I usually spend five to six hours a day on Helpful related tasks. When I wake up in the morning, the first thing I do is catch up on Slack, as the majority of the Tetra team is located in the US. Throughout the day I generally try to chase a few contacts, look at the designs for Tetra, and jump on virtual meetings with people around the world. Right now, I’m specifically focused on trying to get a UK-based group that has a huge bank of 3D printers to work with us, as access to their printers would greatly help streamline the deployment of Tetra to third world countries that have limited 3D printing capacity.

Presently, during these unprecedented times of adversity, what is giving you hope?

The fact that I can do something that can have a real positive impact on the global scale is what’s giving me hope right now. It might be easier to sit back and not do anything, but for me it feels much better to know that I am working to help save someone’s life.

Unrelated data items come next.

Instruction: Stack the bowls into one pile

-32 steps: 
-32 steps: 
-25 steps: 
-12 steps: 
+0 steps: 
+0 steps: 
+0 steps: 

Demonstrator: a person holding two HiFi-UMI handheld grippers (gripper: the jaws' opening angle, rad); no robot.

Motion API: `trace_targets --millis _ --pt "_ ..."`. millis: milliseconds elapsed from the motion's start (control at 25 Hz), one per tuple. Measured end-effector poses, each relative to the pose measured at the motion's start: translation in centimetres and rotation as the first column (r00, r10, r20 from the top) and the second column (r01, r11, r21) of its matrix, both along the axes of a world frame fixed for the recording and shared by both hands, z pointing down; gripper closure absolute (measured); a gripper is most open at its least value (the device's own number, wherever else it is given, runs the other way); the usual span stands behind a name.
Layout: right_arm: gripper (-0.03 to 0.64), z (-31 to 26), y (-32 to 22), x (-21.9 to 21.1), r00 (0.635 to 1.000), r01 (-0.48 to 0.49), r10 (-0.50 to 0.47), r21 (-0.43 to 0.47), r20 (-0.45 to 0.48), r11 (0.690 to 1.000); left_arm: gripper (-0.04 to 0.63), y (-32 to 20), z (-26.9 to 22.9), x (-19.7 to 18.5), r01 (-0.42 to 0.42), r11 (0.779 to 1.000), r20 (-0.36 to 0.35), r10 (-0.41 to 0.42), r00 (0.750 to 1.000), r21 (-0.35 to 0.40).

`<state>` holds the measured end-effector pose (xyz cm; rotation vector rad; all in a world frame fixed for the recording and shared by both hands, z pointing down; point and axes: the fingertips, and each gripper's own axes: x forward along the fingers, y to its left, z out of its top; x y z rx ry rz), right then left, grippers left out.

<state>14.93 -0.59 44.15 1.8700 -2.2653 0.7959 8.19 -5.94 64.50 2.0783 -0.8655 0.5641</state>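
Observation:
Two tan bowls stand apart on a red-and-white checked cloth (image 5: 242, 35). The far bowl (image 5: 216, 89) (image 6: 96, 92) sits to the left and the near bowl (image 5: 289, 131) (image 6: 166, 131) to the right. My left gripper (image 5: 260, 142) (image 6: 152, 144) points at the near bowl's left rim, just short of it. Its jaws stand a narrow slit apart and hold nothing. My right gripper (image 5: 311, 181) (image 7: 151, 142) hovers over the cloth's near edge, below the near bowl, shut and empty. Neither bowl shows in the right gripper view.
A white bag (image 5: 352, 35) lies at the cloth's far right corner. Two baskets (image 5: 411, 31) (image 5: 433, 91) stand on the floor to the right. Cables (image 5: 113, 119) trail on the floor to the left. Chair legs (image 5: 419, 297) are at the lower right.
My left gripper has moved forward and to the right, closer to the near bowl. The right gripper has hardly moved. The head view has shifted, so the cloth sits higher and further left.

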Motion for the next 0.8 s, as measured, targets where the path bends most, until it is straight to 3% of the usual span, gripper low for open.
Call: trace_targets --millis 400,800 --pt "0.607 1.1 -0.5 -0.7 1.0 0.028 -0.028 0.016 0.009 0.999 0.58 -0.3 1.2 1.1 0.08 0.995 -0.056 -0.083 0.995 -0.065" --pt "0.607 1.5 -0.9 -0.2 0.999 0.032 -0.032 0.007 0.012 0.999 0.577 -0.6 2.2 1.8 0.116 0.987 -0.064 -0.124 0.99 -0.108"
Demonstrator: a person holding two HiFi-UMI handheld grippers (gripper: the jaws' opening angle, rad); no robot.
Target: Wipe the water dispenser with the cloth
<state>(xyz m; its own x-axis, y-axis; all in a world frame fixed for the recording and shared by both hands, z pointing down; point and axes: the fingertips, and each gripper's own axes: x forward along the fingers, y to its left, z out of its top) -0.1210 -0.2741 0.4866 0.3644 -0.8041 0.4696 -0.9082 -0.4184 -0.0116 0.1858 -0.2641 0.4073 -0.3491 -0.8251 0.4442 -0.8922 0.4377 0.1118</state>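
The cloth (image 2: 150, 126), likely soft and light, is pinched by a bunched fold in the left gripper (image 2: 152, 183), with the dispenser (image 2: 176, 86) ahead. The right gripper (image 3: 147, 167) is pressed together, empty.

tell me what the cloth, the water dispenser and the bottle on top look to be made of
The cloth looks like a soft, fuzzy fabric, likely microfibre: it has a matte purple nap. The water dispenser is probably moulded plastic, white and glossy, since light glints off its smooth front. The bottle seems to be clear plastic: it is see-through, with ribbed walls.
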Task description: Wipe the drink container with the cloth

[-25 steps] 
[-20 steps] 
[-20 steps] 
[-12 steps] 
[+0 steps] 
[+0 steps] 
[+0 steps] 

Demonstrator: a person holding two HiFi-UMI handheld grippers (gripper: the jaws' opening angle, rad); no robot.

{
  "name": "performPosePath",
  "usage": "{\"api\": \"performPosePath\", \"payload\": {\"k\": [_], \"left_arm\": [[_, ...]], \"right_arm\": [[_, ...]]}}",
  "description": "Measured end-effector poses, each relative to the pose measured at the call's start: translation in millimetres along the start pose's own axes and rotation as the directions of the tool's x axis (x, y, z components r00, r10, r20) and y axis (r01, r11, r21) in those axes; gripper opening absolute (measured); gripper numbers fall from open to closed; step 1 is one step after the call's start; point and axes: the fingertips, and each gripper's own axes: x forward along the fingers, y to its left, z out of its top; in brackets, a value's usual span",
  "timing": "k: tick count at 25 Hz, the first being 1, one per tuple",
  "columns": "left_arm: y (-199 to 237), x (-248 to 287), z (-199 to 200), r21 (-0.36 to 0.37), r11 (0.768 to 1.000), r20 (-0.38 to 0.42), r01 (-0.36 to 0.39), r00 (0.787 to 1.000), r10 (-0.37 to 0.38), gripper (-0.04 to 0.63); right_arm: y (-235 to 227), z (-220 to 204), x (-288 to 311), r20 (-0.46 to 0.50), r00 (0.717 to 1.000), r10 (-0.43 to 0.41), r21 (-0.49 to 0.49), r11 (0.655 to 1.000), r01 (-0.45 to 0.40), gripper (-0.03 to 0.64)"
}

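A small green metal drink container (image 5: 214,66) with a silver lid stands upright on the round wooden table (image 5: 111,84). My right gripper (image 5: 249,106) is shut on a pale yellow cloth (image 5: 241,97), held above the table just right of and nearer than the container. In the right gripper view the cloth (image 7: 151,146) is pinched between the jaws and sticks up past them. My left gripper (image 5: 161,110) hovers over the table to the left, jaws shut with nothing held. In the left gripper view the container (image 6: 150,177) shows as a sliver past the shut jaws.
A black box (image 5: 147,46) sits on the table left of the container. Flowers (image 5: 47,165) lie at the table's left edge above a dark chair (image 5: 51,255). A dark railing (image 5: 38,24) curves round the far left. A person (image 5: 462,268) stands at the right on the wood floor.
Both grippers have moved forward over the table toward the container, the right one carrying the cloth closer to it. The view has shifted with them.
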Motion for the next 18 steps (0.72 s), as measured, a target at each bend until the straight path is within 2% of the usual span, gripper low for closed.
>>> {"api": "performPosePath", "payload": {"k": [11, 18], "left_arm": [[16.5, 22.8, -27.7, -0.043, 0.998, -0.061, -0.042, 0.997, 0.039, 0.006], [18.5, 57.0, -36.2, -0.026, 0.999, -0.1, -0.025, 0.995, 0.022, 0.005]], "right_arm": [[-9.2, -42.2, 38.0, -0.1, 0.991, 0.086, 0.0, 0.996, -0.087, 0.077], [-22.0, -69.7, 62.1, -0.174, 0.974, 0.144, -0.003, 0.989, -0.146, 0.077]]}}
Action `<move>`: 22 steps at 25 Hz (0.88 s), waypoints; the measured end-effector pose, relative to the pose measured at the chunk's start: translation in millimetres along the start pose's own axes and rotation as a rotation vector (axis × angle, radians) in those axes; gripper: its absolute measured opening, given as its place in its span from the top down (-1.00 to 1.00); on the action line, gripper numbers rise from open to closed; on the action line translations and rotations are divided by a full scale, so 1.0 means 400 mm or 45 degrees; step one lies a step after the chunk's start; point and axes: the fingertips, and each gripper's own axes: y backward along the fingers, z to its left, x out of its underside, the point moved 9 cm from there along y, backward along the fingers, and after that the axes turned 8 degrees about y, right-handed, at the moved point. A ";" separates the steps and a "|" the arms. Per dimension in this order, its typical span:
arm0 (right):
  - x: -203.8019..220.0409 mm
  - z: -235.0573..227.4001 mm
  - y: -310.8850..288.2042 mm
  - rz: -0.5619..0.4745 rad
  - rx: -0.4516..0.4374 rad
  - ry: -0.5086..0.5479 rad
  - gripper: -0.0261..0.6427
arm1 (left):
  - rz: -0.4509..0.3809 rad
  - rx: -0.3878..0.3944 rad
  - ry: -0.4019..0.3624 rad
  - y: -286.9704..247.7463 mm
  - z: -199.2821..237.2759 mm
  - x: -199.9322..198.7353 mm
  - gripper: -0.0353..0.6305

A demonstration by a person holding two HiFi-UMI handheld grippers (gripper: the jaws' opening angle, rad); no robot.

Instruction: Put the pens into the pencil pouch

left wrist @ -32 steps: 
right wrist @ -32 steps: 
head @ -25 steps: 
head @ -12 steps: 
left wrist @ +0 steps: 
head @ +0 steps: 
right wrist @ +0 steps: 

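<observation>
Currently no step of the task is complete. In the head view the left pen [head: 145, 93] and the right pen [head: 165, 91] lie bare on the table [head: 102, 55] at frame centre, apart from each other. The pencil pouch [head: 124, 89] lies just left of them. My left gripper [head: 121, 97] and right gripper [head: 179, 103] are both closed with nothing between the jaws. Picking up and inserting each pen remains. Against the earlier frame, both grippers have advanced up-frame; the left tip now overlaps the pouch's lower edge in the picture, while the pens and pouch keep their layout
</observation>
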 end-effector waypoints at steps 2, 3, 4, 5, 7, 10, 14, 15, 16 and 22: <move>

How can people help support Tetra?

Currently we are in need of:

  • A QA/RA Lead that would provide advice and guidance to make sure that Tetra complies with all best practices with respect to both quality and regulatory requirements, including FDA expectations and for an EUA application. 
  • Individuals with past fundraising experience to help Tetra raise money to support their nonprofit mission of creating and distributing this medical device throughout the world.
  • PR and communications professionals to help generate an overall strategy for spreading the word and gathering donations. Creating this strategy would involve developing promotional content and working to promote the project through various channels, including online media.
  • People to help with 3D print components, particularly in need of those located in southern California, as that is where we do the majority of our testing. We are especially looking for individuals with experience and access to resin printers.